A necessária regulação do mercado de planos de saúde
O desafio apresentado para o programa de governo do PT é a implementação de uma política que vise desprivatizar o sistema do país e desmercantilizar o Sistema Único de Saúde. Um programa que atenderia as necessidades da população, incluindo expressivos setores da base social.
Por Carlos Ocké*
Existe um desafio teórico para os petistas na formulação do programa de governo. Seria possível implementarmos uma política de saúde com o objetivo de desprivatizar o sistema brasileiro e desmercantilizar o Sistema Único de Saúde (SUS), integrando os orçamentos e os programas da seguridade social (assistência, previdência, saúde e seguro-desemprego)?
Visando suprir as necessidades de saúde da população, essa política atenderia setores expressivos da nossa base social, tem forte caráter redistributivo e dinamiza a cadeia produtiva keynesiana de maneira sustentável. Bem calibrada com o crescimento da economia, não desestabiliza o orçamento público e, em certas condições, contribui para a redução da inflação setorial1. Ela mexeria com pesados interesses econômicos, mas, na atual correlação de forças, pode ser aplicada com o apoio das Unidades da Federação, das instituições do Ministério da Saúde (MS), do Banco Nacional de Desenvolvimento Econômico e Social e dos recursos do pré-sal, de forma progressiva e mediada, no futuro governo Dilma.
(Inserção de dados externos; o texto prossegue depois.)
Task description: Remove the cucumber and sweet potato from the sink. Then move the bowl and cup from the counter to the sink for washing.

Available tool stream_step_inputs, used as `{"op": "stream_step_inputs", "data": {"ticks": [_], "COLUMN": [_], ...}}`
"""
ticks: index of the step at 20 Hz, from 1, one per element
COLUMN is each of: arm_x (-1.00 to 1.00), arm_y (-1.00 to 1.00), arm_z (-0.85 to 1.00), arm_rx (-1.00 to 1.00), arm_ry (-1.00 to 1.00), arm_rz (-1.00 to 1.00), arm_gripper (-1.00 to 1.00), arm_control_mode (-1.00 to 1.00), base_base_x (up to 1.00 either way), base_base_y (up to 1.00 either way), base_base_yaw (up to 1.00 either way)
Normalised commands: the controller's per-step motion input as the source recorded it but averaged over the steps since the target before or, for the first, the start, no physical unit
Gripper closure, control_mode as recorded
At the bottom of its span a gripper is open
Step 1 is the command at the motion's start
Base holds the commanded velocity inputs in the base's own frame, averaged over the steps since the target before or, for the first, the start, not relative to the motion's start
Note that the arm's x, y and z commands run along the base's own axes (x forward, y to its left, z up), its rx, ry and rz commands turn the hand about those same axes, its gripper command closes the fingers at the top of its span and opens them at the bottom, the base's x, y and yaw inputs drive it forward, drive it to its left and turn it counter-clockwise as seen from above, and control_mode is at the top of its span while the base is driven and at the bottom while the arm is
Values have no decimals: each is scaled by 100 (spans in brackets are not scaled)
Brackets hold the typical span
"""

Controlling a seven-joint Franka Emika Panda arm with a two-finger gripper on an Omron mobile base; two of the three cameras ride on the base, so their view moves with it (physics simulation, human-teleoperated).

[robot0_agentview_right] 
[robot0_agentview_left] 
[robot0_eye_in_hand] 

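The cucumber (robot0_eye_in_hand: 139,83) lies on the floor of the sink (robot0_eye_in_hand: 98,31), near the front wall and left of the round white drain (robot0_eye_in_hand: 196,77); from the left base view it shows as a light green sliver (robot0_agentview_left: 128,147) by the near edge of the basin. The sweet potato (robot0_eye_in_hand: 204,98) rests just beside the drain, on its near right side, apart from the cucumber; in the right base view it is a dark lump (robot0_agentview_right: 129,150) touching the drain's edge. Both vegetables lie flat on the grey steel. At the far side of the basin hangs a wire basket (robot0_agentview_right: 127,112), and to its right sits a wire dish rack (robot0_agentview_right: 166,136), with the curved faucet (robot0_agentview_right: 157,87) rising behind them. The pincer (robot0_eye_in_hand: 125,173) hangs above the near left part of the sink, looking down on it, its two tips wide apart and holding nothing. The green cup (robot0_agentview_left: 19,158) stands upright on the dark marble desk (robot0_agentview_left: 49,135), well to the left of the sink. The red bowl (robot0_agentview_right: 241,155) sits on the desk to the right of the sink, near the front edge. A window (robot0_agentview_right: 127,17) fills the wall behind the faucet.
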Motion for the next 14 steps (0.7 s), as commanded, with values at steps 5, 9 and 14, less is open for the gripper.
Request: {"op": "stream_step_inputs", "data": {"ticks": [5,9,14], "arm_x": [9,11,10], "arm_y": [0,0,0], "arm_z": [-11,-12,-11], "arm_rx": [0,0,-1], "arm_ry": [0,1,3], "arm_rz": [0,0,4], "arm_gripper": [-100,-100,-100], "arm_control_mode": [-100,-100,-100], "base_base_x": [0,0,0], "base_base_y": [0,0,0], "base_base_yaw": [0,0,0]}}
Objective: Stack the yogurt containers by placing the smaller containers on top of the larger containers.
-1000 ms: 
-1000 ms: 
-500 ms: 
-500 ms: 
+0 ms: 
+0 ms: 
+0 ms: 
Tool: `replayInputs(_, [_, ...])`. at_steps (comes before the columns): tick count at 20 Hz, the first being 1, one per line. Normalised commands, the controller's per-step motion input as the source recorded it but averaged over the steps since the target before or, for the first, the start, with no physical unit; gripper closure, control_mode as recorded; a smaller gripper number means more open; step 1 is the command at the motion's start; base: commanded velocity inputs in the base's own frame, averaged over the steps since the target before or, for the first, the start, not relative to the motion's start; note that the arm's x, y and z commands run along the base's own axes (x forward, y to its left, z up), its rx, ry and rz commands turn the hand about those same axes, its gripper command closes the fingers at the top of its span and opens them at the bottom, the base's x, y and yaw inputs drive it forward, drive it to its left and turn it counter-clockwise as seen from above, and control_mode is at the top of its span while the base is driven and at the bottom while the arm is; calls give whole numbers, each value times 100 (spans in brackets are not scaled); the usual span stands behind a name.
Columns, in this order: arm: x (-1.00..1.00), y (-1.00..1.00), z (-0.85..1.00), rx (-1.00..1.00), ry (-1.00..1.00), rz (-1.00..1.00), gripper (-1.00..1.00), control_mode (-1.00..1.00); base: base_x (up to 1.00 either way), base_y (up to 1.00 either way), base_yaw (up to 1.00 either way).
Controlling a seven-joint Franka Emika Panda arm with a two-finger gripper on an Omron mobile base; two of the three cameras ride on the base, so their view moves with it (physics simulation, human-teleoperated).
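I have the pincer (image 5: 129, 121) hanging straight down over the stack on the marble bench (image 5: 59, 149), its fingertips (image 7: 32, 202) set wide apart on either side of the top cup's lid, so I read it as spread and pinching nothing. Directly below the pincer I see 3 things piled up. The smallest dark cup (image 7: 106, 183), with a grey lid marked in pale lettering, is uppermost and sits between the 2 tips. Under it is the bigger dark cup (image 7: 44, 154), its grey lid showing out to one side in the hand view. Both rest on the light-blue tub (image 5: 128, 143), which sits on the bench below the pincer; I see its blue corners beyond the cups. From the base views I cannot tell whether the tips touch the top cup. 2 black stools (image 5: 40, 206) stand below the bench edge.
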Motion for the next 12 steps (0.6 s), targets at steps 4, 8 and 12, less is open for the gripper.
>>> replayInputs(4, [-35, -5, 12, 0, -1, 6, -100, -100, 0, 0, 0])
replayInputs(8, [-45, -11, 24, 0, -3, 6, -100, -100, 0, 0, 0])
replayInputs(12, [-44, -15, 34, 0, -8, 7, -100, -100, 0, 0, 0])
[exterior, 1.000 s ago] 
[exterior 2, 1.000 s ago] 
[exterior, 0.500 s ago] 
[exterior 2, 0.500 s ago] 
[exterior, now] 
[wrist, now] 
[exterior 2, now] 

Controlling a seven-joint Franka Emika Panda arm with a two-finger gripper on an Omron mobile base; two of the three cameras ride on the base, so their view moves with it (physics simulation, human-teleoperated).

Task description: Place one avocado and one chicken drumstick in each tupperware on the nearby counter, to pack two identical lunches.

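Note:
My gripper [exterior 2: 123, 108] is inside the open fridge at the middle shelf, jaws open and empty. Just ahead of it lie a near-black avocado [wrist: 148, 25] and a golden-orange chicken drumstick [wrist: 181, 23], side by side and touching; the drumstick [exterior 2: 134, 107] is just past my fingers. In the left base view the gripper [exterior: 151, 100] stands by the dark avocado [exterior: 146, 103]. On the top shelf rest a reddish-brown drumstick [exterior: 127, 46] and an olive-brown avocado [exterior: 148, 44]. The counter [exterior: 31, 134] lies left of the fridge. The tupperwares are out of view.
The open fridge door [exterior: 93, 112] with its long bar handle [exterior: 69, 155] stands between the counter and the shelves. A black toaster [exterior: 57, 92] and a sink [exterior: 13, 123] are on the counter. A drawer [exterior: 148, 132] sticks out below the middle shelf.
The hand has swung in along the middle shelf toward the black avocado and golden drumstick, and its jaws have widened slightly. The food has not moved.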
Em 1988, os reformistas apostaram na universalização para todos, na redução do mercado e na melhoria das condições de atenção médica em todos os níveis. Vinte anos depois, o projeto sanitarista colecionou experiências exitosas na erradicação de doenças, na redução da taxa de mortalidade infantil, na ampliação da assistência médico-hospitalar, na expansão do Programa Saúde da Família e das Unidades de Pronto Atendimento, virando referência mundial na prevenção e no tratamento da aids2.
O modo petista de governar contribuiu para a implantação do SUS, tensionando o caráter tecnocrático, hospitalocêntrico, fragmentado e liberal presente na história das políticas de saúde. No entanto, o financiamento público continua baixo, o mercado cresceu e a estratificação de clientela não foi superada.
Esse cenário se explica porque o Estado nunca dispôs de recursos para cobrir integralmente o polo dinâmico da População Economicamente Ativa (PEA) (o gasto público em saúde responde tão-somente por 45% do total)3, que tem capacidade de pressionar pelo alargamento do direito social encarnado no SUS (as centrais sindicais não pautaram o SUS em seu calendário de luta e a base aliada não votou a Contribuição Social para a Saúde em 2009).
A suposta ineficiência da gestão nas principais regiões metropolitanas decorre, em boa medida, dos gargalos do financiamento: a morte nas fi las dos hospitais é sua face mais perversa. Esse quadro reflete o estágio subdesenvolvido de construção de hegemonia do SUS.
Segundo pesquisa do Datafolha, a saúde é o principal problema do país e a área de pior desempenho do governo federal. A pesquisa de março de 2010 realizada pela Confederação Nacional da Indústria e pelo Ibope segue na mesma linha, reforçando a insatisfação com o setor público, porém igualmente com o setor privado – as queixas na Justiça contra os planos de saúde não param de crescer.
O caminho é o SUS
Para reverter esse quadro, devemos apostar no projeto igualitário, solidário e socialista do SUS, de modo a incrementar seu financiamento, diminuir a desigualdade de acesso, melhorar a qualidade dos serviços e planejar a relação público-privado (ampliando ações regulatórias, regulando a eficácia e necessidade da incorporação de tecnologia e refreando a duplicação da oferta).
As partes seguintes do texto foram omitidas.